Over time, Predators across the globe have evolved to develop unique displays of camouflage to successfully stalk their prey. Tigers have developed stripes and move with stealth in long grass. Leopards have spots as they hunt in the dappled shadows of leaves. Lions, the majestic Kings of the African bush, are golden and tawny in colour, blending into the dry dusty earth and short grass.
Every so often, nature creates something remarkable and completely unique.
For centuries there were rumours of white lions, as white as polar bears, appearing naturally in the African bush. It was only in 1975 that this elusive rarity became a documented fact – and only a few kilometres from Tanda Tula Safari Camp.
What is a white lion?
A white lion is a normal healthy lion which displays the effects of a recessive gene known as the chinchilla or color inhibitor. The condition displayed is known as “leucism’ and is distinct from albinism. They are not albinos and have normal eyes. In fact, white lions are born from tawny parents – ‘normal’ lions – who carry the recessive white lion gene.

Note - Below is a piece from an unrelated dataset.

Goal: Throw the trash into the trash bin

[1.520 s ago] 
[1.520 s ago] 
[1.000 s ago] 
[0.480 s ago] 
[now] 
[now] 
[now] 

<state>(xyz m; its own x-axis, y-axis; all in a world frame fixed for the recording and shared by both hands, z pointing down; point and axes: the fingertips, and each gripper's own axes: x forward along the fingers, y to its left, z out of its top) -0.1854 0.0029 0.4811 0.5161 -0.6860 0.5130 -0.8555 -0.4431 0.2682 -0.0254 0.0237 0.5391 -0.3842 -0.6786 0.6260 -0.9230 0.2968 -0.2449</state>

In October of 1975 Chris McBride, an avid wildlife enthusiast, made an amazing discovery when he found the first known naturally occurring white lions in the Timbavati Private Nature Reserve. This sighting was made whilst he was tracking and studying a particular pride of lions as part of the fieldwork requirement of his Masters’ Degree in Wildlife Management. From that historical moment forth, white lions have become synonymous with the Timbavati Private Nature Reserve, which is one of the very few regions on the globe where these lions occur naturally.
Chris McBride spent several years studying the Machaton pride and discovered the white lions by complete chance. These cubs were located a mere 8km (5 miles) from the original Tanda Tula Safari Camp. Chris’s discovery caused a stir amongst wildlife enthusiasts and was considered nothing short of remarkable.
A few months earlier, Chris had been tracking the Machaton pride and was one day fortunate enough to witness and document two members of the Machaton pride, Agamemnon and Tabby, mating in the Timbavati. What Chris didn’t know at the time was that he was actually witnessing one of nature’s special events, the very conception of the white lion cubs, as Tabby went on to give birth to Temba and Tombi a few months later.
For many months after Temba and Tombi were discovered it was believed that these two cubs were a unique and a once-off occurrence. Until one day, in August 1976 when Chris had been working at Tanda Tula Safari Camp, he discovered another pure white lion, born to a different lioness. The white lion cub was six months old when Chris first made the sighting and once again the world took notice.
Do white lions still occur naturally?
As is evident from the current existence of three white lions in the Timbavati Private Nature Reserve, white lions do indeed occur naturally, without the interventions of humans through breeding programs.
In 1977 McBride released a book titled ‘The White Lions of the Timbavati’ where he captured the discovery of these magnificent animals whose genetics challenged the norms of nature and evolution. In the final sentence of the preface of this book it is written, ‘’So it looks as if the story of the white lions of Timbavati is only just beginning’’. How true those words are, as over the years numerous white lions have continued to be sited in the Timbavati Private Nature Reserve, much to the excitement of wildlife enthusiasts around the world.
The three white lions which can be seen in the Timbavati area today are from two different prides, one from the Giraffe pride and two from the Shakubasa pride. Although they remain to be an extremely rare occurrence, we can expect more cubs to appear in the Timbavati and surrounding reserves, which form part of the Greater Kruger National Park. At times, guests of Tanda Tula Safari Camp are fortunate enough to catch a glimpse of these remarkable animals. Each sighting is a breathtaking experience, and we are all truly fortunate to be able to witness these extraordinary creatures in their natural habitat.
White Lions, like all wildlife, are immensely valuable to our ecosystems. It is only through conservation of our delicate ecology that we may preserve the environment that supports the continued beauty of the African wilderness. Through education and preservation we can ensure that future generations will have examples of nature’s marvels, such as the white lion, to behold.